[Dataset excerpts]
*** Begin section ***
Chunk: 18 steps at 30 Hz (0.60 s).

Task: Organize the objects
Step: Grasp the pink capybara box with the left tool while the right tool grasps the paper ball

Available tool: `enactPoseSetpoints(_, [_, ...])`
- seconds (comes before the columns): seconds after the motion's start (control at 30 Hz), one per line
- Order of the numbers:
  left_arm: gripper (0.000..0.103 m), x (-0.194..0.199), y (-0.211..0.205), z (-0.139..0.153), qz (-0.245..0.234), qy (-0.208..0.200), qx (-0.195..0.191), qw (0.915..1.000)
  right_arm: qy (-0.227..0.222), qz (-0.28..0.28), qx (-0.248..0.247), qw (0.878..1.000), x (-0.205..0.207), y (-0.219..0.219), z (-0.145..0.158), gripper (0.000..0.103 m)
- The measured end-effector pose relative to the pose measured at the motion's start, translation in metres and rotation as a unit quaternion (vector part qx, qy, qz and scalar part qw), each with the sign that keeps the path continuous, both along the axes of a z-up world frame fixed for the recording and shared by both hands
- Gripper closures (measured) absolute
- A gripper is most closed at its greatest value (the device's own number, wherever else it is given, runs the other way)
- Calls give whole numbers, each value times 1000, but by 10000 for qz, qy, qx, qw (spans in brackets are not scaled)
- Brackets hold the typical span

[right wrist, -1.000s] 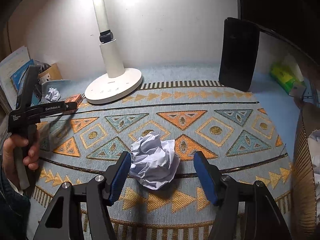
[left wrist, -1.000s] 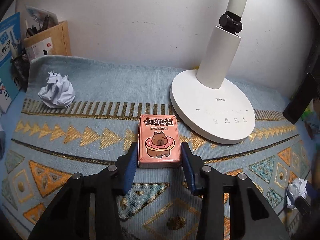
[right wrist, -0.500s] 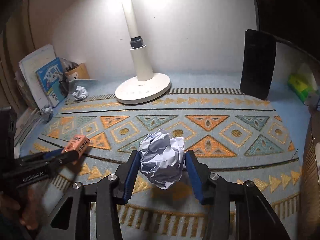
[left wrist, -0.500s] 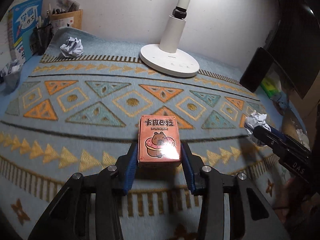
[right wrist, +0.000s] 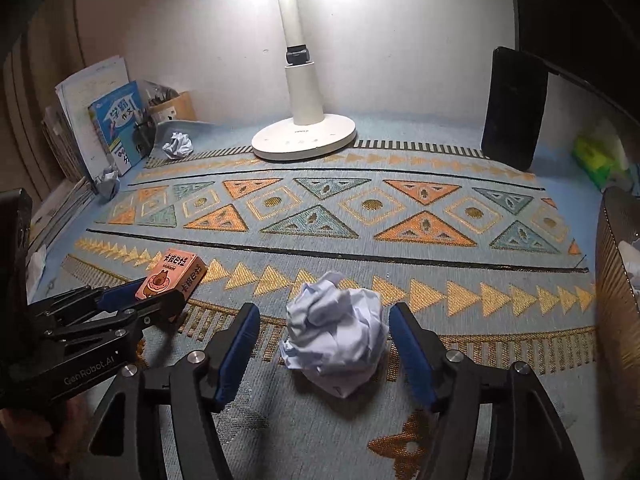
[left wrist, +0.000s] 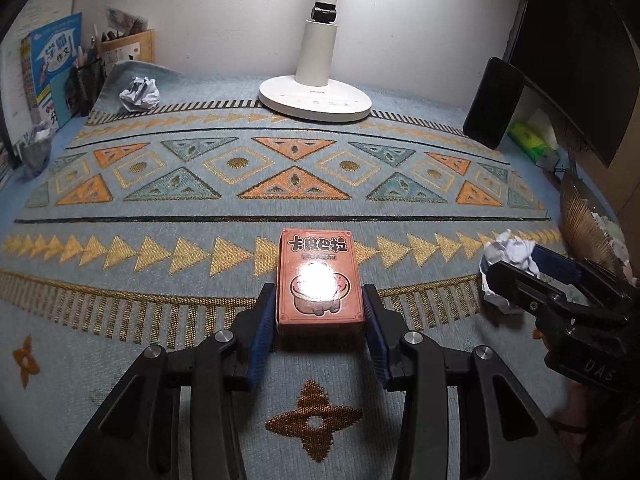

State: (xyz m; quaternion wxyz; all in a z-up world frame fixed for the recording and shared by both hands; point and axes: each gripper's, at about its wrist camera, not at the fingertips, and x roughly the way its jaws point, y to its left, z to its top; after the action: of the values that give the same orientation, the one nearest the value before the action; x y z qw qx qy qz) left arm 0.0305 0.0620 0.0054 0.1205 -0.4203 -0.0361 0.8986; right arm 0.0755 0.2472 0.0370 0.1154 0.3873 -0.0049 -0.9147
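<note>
white desk lamp at back | black phone upright right | books left

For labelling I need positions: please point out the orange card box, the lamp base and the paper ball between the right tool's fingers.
orange card box [left wrist: 320, 280], left wrist view, top face.
lamp base [right wrist: 304, 141], right wrist view, flat disc.
paper ball [right wrist: 335, 332], right wrist view, middle.

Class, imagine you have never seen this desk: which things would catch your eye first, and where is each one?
First, the orange card box with a cartoon animal, low in the middle between the left gripper fingers above the patterned blue mat. Next, the crumpled white paper ball sits between the right gripper fingers, which stand apart from it. Behind, the white desk lamp stands at the wall.
</note>
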Motion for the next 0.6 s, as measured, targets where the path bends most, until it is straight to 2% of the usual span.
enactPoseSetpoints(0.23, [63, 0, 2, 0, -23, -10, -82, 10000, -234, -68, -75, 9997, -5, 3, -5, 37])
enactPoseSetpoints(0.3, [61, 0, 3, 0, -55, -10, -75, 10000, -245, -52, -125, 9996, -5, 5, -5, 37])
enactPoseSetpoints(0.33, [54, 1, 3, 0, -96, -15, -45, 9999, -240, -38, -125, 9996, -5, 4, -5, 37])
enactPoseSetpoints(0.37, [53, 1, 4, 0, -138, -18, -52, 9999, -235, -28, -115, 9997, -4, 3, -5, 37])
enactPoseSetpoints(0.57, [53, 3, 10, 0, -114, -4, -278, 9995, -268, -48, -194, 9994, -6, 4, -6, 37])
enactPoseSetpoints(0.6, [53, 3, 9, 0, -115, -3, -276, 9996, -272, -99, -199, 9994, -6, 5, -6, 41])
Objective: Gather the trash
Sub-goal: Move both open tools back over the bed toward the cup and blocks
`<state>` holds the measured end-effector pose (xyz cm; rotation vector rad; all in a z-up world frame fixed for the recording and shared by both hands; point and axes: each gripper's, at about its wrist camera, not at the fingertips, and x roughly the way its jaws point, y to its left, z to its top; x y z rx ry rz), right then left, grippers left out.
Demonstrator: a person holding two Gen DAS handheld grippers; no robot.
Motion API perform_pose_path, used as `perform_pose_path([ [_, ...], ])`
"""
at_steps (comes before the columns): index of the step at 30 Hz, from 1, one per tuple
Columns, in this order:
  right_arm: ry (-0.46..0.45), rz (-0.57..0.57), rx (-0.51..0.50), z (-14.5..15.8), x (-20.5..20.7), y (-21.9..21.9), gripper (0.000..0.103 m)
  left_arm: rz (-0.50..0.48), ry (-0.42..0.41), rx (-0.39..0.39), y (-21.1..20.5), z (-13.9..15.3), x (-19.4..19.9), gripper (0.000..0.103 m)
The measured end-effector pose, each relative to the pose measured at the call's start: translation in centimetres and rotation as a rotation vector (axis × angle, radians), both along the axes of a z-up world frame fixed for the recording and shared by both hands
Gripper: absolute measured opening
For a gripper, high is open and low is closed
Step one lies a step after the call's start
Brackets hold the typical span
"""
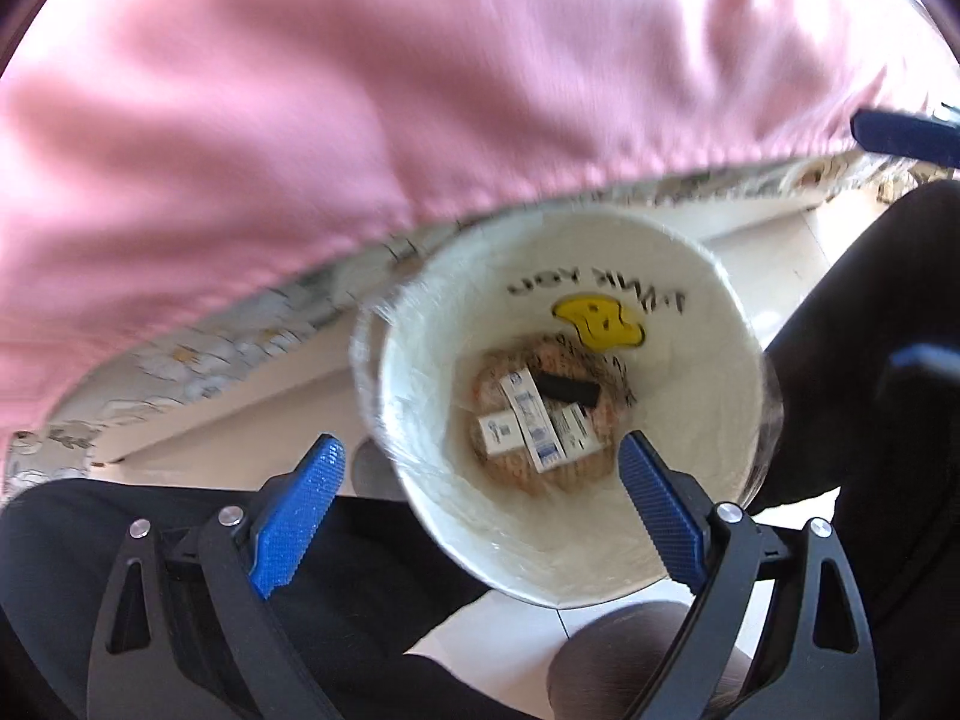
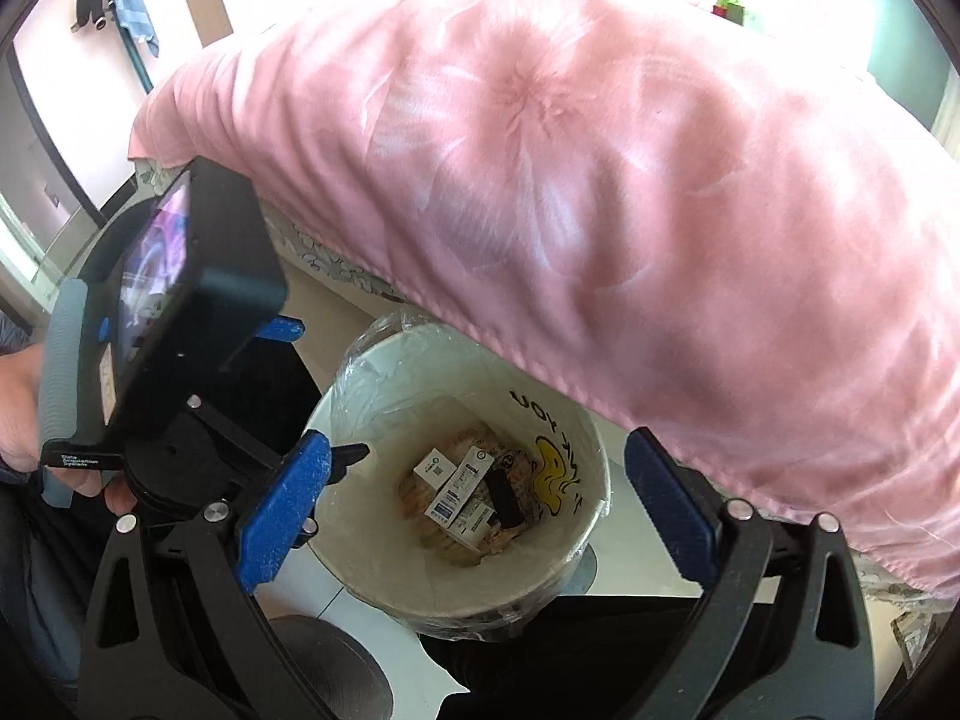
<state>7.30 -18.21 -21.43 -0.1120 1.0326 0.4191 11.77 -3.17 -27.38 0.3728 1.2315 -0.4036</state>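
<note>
Left claw [image 1: 477,468] and right claw [image 2: 480,495], both spread wide and empty, above the lined bin [image 2: 360,516] holding small boxes [image 2: 459,489], beside the bed's pink quilt [image 2: 600,180] edge.

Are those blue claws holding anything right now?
No. The left gripper and right gripper are both open and empty above the trash bin; the small boxes lie inside it.

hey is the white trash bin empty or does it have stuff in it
Not empty. The white trash bin holds small white boxes and a black item at the bottom, most of its depth unfilled.
</note>
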Motion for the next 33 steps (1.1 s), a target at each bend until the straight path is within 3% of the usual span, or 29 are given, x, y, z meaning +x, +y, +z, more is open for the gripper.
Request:
perform_pose_path([
  [15,-0.224,-0.121,0.104,9.3,-0.9,-3.6,0.096,0.042,-0.275,-0.080,1.9,12.2,2.1,0.095],
  [25,-0.293,-0.057,0.059,13.4,2.9,-7.3,0.096,-0.014,-0.374,-0.058,0.8,17.2,6.1,0.095],
  [33,-0.270,-0.038,0.029,16.0,8.2,-9.9,0.096,0.001,-0.406,-0.054,0.3,19.7,10.9,0.095],
])
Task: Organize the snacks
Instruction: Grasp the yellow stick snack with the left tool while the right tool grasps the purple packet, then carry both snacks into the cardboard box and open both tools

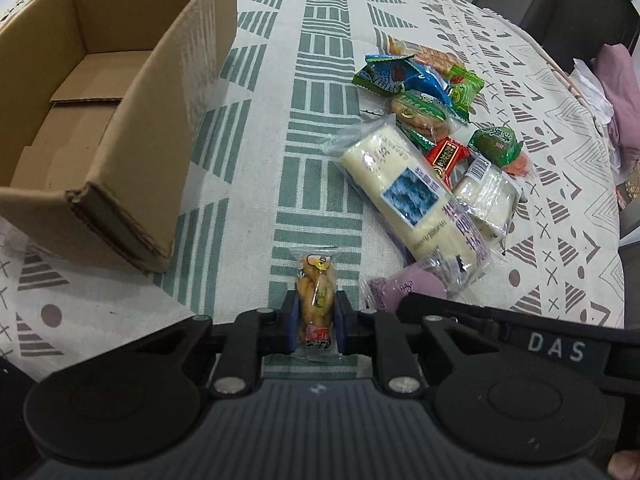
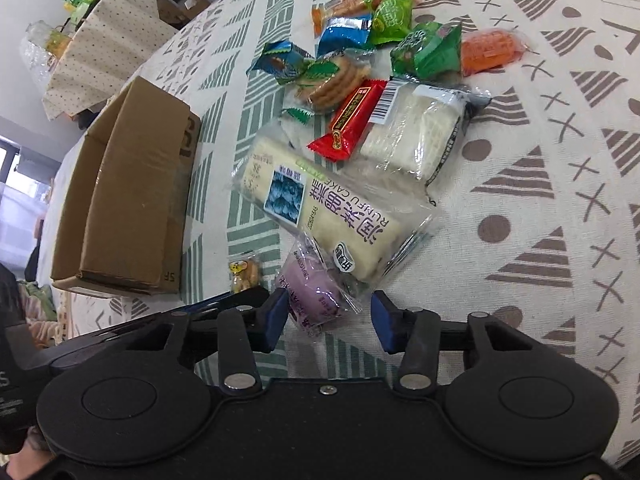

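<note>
From the left wrist, the left claw [image 1: 316, 322] is clenched on one yellow snack packet [image 1: 316, 304] on the worktop [image 1: 248, 152], near one cardboard box [image 1: 100, 92]. From the right wrist, the right claw [image 2: 330, 320] straddles one purple packet [image 2: 316, 292], its right pad clear of it.

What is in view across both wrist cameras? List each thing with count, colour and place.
cardboard box: one, brown, open and empty, left of the snacks
yellow snack packet: one, clear wrap, between the left gripper's pads
purple cake packet: one, between the right gripper's fingers
long cake packet: one, cream-white, overlapping the purple one
white cake packet: one, behind the long one
red packet: one, mid-pile
biscuit packet: one, green and clear, mid-pile
tablecloth: one, patterned white, green, brown
left gripper: shut on the yellow packet
right gripper: open around the purple packet
</note>
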The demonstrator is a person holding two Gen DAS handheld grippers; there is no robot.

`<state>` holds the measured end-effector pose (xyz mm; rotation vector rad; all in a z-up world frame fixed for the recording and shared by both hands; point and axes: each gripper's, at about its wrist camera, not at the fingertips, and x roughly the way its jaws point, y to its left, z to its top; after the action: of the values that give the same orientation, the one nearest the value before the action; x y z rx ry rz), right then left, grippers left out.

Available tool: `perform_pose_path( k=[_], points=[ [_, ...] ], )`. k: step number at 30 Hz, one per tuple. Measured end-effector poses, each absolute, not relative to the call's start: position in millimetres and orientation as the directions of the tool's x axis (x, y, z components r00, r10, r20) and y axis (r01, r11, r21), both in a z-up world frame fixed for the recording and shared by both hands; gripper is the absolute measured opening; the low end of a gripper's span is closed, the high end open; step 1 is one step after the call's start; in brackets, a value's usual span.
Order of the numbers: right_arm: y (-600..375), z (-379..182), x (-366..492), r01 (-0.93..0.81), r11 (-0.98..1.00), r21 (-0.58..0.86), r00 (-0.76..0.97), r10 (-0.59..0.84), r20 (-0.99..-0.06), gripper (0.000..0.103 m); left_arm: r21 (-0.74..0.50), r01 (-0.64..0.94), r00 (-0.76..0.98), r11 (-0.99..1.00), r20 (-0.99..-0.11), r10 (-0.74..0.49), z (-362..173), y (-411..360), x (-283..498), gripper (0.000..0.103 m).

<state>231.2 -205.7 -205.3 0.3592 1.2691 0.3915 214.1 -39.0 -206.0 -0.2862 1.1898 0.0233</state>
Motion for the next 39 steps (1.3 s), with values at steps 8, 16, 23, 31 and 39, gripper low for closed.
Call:
perform_pose_path(
  k=[8,16,23,31,39],
  points=[
    [-202.4,-193.9,224.1,-0.141,0.863,0.484,0.272,0.504,-0.820,0.021,-0.199,-0.138,0.416,0.970,-0.901,-0.125,-184.5,-42.9,205.8,0.017],
    [-209.8,-173.7,211.8,-0.176,0.854,0.489,0.340,0.520,-0.784,0.019,-0.176,-0.122,0.466,0.977,-0.879,-0.100,-157.3,-48.6,194.7,0.017],
    [-216.4,-156.5,204.5,-0.201,0.841,0.502,0.408,0.538,-0.738,0.019,-0.156,-0.137,0.521,0.978,-0.851,-0.062,-129.2,-46.7,181.4,0.017],
    [-216.3,-137.7,202.7,-0.252,0.810,0.529,0.464,0.581,-0.669,0.018,-0.130,-0.165,0.579,0.978,-0.816,-0.010,-98.4,-35.7,171.6,0.017],
    [-209.5,-120.6,203.2,-0.304,0.782,0.543,0.500,0.617,-0.608,0.018,-0.127,-0.212,0.620,0.969,-0.784,0.033,-77.2,-12.6,162.7,0.017]
  ],
)
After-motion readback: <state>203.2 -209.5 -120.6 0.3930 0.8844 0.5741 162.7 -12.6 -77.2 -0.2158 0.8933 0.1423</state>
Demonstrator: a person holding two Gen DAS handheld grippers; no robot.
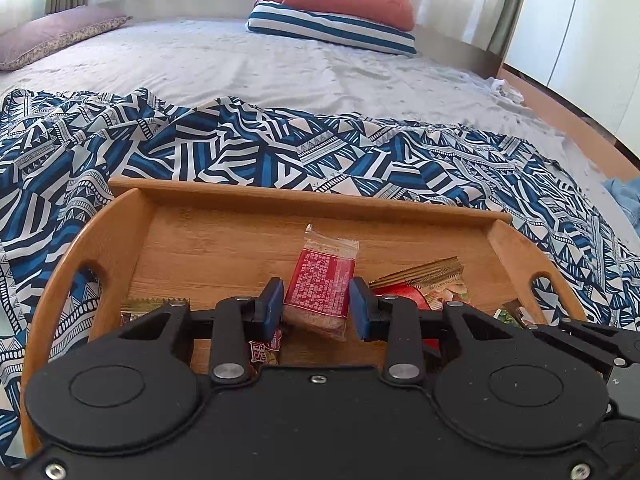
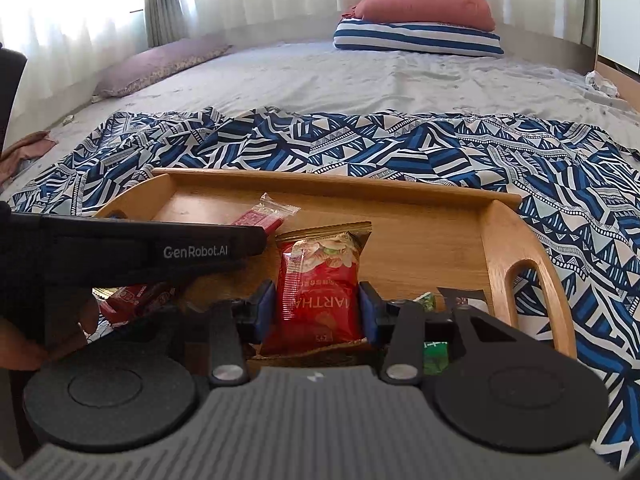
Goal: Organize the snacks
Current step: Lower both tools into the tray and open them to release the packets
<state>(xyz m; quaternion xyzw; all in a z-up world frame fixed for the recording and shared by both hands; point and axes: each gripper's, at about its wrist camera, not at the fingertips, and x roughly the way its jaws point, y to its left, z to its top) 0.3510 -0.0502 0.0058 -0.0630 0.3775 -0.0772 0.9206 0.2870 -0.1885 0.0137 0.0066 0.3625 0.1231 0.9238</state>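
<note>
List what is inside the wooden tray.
Inside the wooden tray: a red clear-ended packet in the left gripper, a red nut packet in the right gripper, and more wrappers, mostly hidden.

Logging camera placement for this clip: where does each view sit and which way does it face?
Left wrist: sits on the left tongs, looking forward and down over the wooden tray toward the bed; its blue pads grip a red wafer packet.
Right wrist: sits on the right tongs, same heading; its pads grip a red snack bag; the left tongs' black body and a hand cross in at the left.
Shared: tray, patterned cloth, striped pillow, and the wafer packet.
</note>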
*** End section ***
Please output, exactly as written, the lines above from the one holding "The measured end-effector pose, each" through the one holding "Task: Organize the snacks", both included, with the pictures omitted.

[REPLY]
The measured end-effector pose, each relative to the pose measured at the call's start: translation in centimetres and rotation as a rotation vector (axis × angle, radians), both along the axes of a z-up world frame fixed for the recording and shared by both hands
Gripper: absolute measured opening
For a gripper, high is open and low is closed
Step one lies a step after the call's start
Brackets hold the typical span
"""
<state>7.30 -18.21 -21.43 -0.1120 1.0326 0.4191 11.77 -3.17 -27.38 0.3728 1.2315 -0.4036</state>
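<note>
Left claw [image 1: 477,468] and right claw [image 2: 480,495], both spread wide and empty, above the lined bin [image 2: 360,516] holding small boxes [image 2: 459,489], beside the bed's pink quilt [image 2: 600,180] edge.

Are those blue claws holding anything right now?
No. The left gripper and right gripper are both open and empty above the trash bin; the small boxes lie inside it.

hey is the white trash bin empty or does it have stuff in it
Not empty. The white trash bin holds small white boxes and a black item at the bottom, most of its depth unfilled.
</note>
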Motion for the next 33 steps (1.1 s), a target at each bend until the straight path is within 3% of the usual span, or 29 are given, x, y, z meaning +x, +y, +z, more is open for the gripper.
Request:
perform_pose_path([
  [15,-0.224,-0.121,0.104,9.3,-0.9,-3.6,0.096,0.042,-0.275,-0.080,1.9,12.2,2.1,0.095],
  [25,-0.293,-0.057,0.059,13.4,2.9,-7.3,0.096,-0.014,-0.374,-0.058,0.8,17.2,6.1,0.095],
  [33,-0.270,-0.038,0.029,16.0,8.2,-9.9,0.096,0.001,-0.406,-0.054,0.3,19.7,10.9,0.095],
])
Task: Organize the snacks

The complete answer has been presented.